Abstract
Introduction Peripheral T-cell lymphomas (PTCLs) comprise a heterogeneous group of aggressive hematological malignancies, accounting for 10–15% of all Non-Hodgkin Lymphomas (NHLs). Despite therapeutic advances, prognosis remains poor for most patients. In this context, the PTCL-13 study was designed to evaluate the addition of Romidepsin to anthracycline-based chemotherapy (Ro-CHOEP) followed by autologous stem cell transplantation (SCT) (NCT02223208). Notably, the clinical analysis of this cohort found no significant improvement by adding romidepsin (Chiappella et al. Leukemia, 2023), highlighting the need for new drugs as well as molecular profiling to guide patient stratification and possibly therapeutic decision-making. To address this, we performed an integrative multi-omics analysis of patients enrolled in the PTCL13 clinical trial with the aim of identifying molecular signatures associated with outcomes.

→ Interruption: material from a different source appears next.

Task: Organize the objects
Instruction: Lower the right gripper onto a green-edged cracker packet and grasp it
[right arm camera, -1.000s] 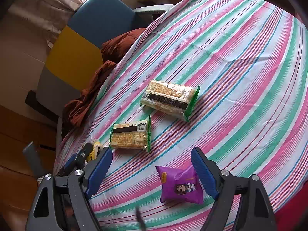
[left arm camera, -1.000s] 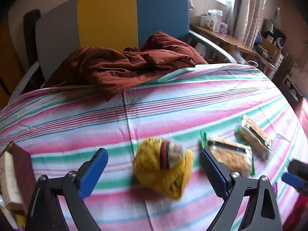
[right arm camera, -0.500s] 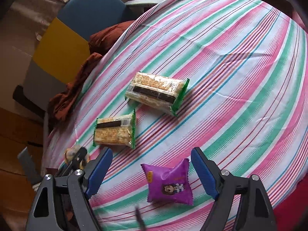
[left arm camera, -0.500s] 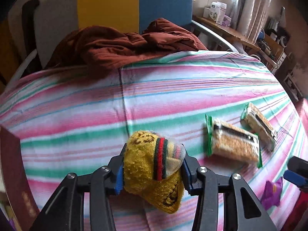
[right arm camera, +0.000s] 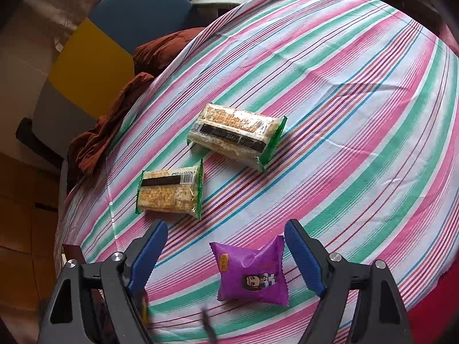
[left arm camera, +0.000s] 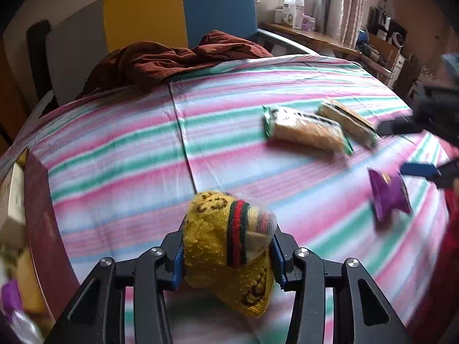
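Observation:
My left gripper (left arm camera: pixel 228 253) is shut on a yellow knitted pouch (left arm camera: pixel 226 246) with a red and green band, held just above the striped tablecloth (left arm camera: pixel 114 154). My right gripper (right arm camera: pixel 226 255) is open, its blue pads on either side of a purple snack packet (right arm camera: pixel 252 275) that lies on the cloth; they are apart from it. The packet also shows in the left wrist view (left arm camera: pixel 387 197). Two green-edged cracker packs (right arm camera: pixel 169 190) (right arm camera: pixel 236 136) lie further out on the cloth, and show in the left wrist view too (left arm camera: pixel 307 133) (left arm camera: pixel 347 121).
A dark red garment (left arm camera: pixel 172 57) lies at the table's far edge against a grey, yellow and blue chair (left arm camera: pixel 160 20). A dark red box (left arm camera: pixel 43 229) with items sits at the table's left edge. A cluttered shelf (left arm camera: pixel 312 34) stands behind.
My left gripper closed on the yellow pouch and has lifted and carried it. My right gripper moved in over the purple packet, still open.

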Motion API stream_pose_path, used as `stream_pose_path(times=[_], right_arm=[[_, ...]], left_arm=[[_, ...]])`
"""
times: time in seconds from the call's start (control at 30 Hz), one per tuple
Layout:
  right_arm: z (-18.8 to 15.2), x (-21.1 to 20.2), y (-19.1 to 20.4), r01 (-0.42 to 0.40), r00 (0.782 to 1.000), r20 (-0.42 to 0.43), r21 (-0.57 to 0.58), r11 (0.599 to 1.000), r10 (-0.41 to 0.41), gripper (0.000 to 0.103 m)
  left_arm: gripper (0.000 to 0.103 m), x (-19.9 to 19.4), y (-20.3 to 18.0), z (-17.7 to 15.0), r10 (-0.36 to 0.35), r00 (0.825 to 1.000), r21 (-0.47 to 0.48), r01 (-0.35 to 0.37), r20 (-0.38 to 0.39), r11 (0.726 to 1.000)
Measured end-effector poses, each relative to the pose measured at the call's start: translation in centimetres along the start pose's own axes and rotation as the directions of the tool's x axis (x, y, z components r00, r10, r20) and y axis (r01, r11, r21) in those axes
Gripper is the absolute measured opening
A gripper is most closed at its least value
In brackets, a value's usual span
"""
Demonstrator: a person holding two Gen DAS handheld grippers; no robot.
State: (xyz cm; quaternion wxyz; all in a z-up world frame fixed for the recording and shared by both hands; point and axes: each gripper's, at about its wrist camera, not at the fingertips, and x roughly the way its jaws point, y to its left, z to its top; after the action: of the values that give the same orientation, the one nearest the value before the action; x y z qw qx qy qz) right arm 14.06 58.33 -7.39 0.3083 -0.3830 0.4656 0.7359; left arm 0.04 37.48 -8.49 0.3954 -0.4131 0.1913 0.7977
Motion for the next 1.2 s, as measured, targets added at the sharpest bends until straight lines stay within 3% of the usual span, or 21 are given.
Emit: stream_pose_path(times=[0.27, 0.73, 1.03, 1.2], right_arm=[[-0.4, 0.7, 0.3, 0.054, 0.998, -0.032, -0.019, 0.998, -0.055, 0.085], [-1.9, 3.0, 2.4, 0.183, 0.974, -0.105, -0.164, 0.969, -0.202, 0.085], [-2.6, 3.3, 3.4, 0.253, 0.957, -0.084, -0.236, 0.938, -0.279, 0.085], [-2.3, 1.9, 4.0, 0.272, 0.96, 0.008, -0.264, 0.925, -0.28, 0.085]], left_arm=[[0.047, -2.4, -0.7, -4.2, -0.034, 0.997, 0.044, 0.031, 0.066, 0.999], [0.048, -2.7, 0.1, -5.3, -0.061, 0.991, 0.051, 0.055, 0.123, 0.997], [0.049, -2.6, 0.7, -5.4, -0.098, 0.987, 0.035, 0.094, 0.13, 0.995], [0.049, -2.6, 0.8, -5.4, -0.098, 0.986, 0.034, 0.095, 0.131, 0.995]])
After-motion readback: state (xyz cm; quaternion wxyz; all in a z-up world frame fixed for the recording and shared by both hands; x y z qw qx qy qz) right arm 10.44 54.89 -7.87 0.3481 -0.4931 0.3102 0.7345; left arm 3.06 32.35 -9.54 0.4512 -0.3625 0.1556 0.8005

Material and Methods Formalin-fixed, paraffin-embedded (FFPE) tissue and plasma were prospectively collected at baseline from 73 newly diagnosed PTCL patients with different histologies [nodal T-follicular helper lymphoma (nTFHL;n=27); Peripheral T-cell lymphoma not otherwise specified (PTCL-NOS;n=29); Anaplastic Lymphoma Kinase-negative Anaplastic large-cell lymphoma (ALKneg ALCL;n=17)]. Targeted sequencing was performed on paired FFPE and plasma samples (Illumina NextSeq 550) using a panel of 60 genes (Roche) to identify somatic mutations. RNA from FFPE was used to perform gene expression profiling using the nCounter 780-gene panel (NanoString) and bulk RNA-sequencing (Illumina NextSeq 550 platform). Clustering analysis of multi-omic datasets was performed on R (version 4.5.0).

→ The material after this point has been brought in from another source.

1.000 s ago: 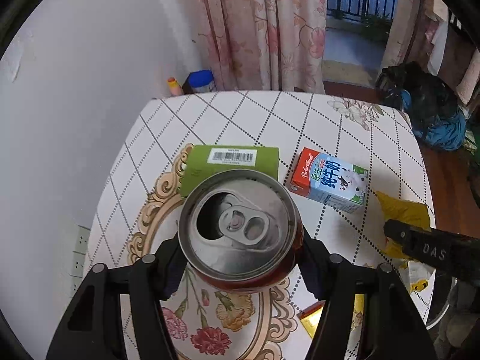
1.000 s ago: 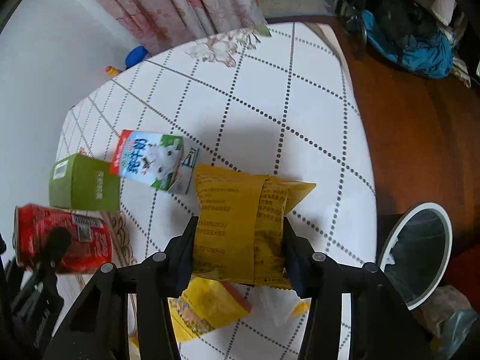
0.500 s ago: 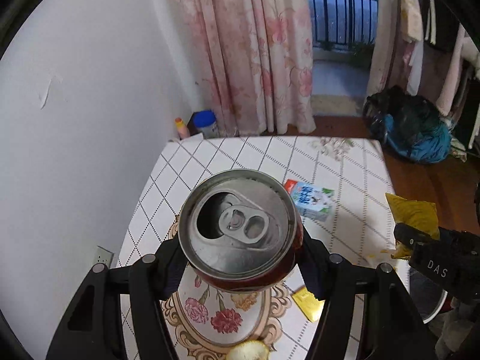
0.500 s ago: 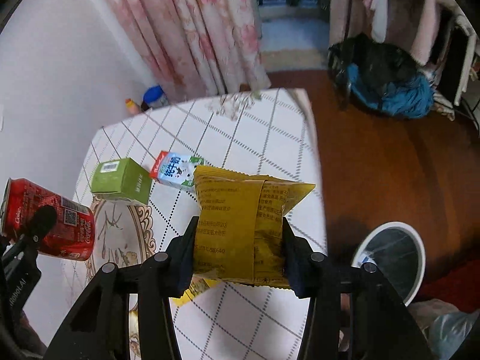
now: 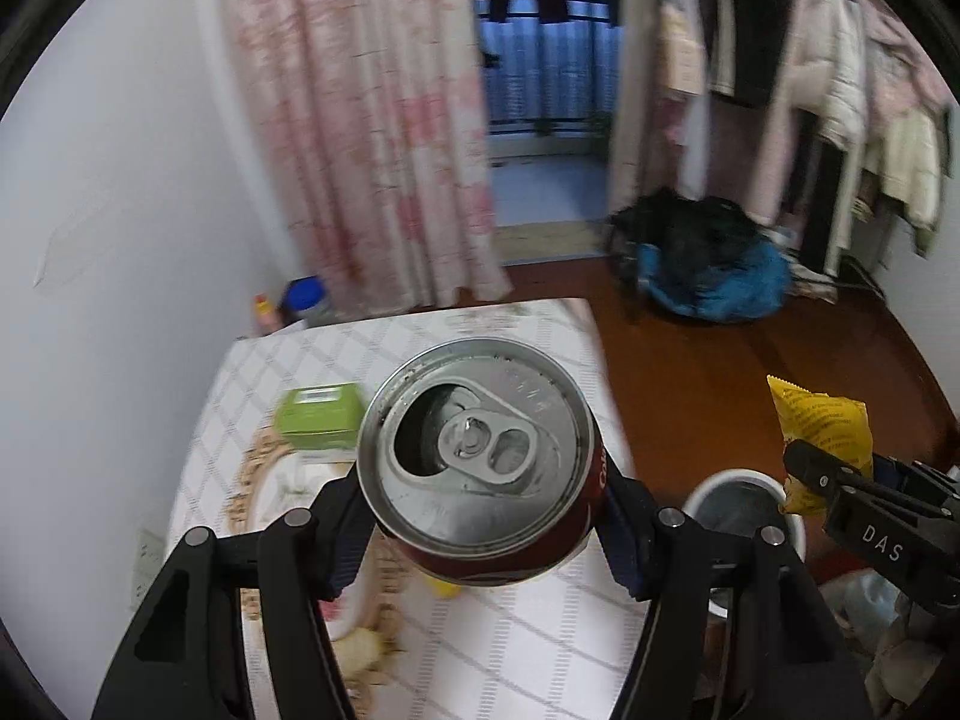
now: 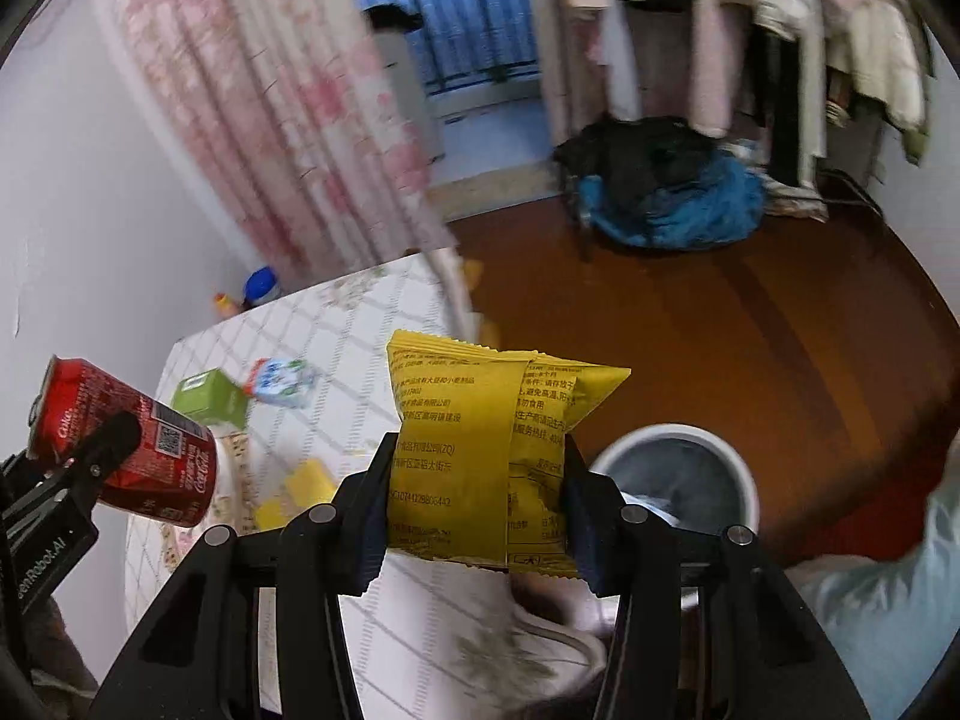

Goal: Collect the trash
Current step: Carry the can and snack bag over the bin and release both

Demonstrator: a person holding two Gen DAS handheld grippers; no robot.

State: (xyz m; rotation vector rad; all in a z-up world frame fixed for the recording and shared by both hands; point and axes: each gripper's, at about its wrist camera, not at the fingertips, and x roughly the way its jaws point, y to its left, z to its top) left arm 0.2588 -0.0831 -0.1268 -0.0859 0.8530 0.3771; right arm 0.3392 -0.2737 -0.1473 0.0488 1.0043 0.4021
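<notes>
Trash in both grips: my left gripper [image 5: 480, 531] has its fingers closed on the sides of one red soda can [image 5: 480, 462], opened top facing the lens; my right gripper [image 6: 474, 504] has its fingers clamped on one yellow snack packet [image 6: 480, 456], held upright. One white bin [image 6: 678, 480] stands on the floor just beyond and below my right fingers, partly behind the packet.

Step in hand, as I judge it: carry both to the bin. Best to bring the packet fully over the opening before releasing, since it is light and may drift; keep the can level so dregs stay in.

On the table [image 6: 372, 324] behind my fingers: one green box [image 6: 210, 399], one milk carton [image 6: 282, 381], some yellow scraps, blurred, count unclear.
</notes>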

Results Unsupervised clustering of transcriptomic data identified three distinct clusters (Cluster A, Cluster B, and Cluster C). Cluster A had significantly higher proportion of nTFHL patients (58%; p<0.0001), but also included some PTCL-NOS (35%) and ALKneg ALCL (7%) patients. Consistent with this, genes associated with T-follicular helper (TFH) and B-cells (TCF7, CD22, MS4A1) (adjusted p<0.01) were significantly upregulated in Cluster A. Interestingly, there was also a significant downregulation of genes associated with myeloid cells, including CD14, CD163, and CD33 (adjusted p<0.05) in Cluster A. Conversely, genes related to M2 macrophages (CCL13, CCL17) (adjusted p<0.05) and exhausted T cells (PDL2, CD276) (adjusted p<0.05) were significantly upregulated in Clusters B and C, respectively. Notably, patients in Cluster A had superior progression-free survival (PFS) as compared to patients in Clusters B and C (p<0.05). To better define the molecular landscape of PTCLs, an integrated multi-omic analysis combining genomic and transcriptomic profiles was conducted. The Cluster-of-Clusters analysis (COCA) approach identified two principal clusters (Cluster 1 and Cluster 2). Cluster 1 closely mirrored the transcriptional and histological profile of Cluster A. Furthermore, there was a higher frequency of gene mutations in epigenetic regulators, including TET2 (36%), RHOA (18%), IKZF2 (14%), and DNMT3A (14%), and a significant co-occurrence of RHOA and TET2 in this group (p<0.01). In contrast, Cluster 2 closely resembled Clusters B and C in terms of gene expression profile and histological subgrouping. Additionally, mutations in oncogenic drivers such as CARD11 (7%), TP63 (4%) and MYC (4%) with significant co-occurrence between CARD11 and NOTCH1 genes (p<0.01) were found to be associated with Cluster 2. Patients in Cluster 1 had significantly higher complete response (CR) rates to Ro-CHOEP as compared to Cluster 2 (46% CR in Cluster 1 vs. 18% CR in Cluster 2; p<0.05). Additionally, Cluster 1 patients demonstrated a trend toward prolonged PFS (p=0.06), and significantly improved overall survival (p<0.05).
Conclusions Multi-omic clustering identified a subset of patients likely to benefit from Ro-CHOEP treatment, characterized by a less immunosuppressive tumor microenvironment and higher frequency of mutation in epigenetic regulators. Collectively, our findings underscore the potential of integrative molecular profiling as a tool to guide risk stratification and provide biological insights beyond conventional histological sub-classification. Ongoing studies integrating bulk RNA sequencing and whole genome sequencing data into this model will be presented, allowing us to further refine molecular characterization of PTCLs.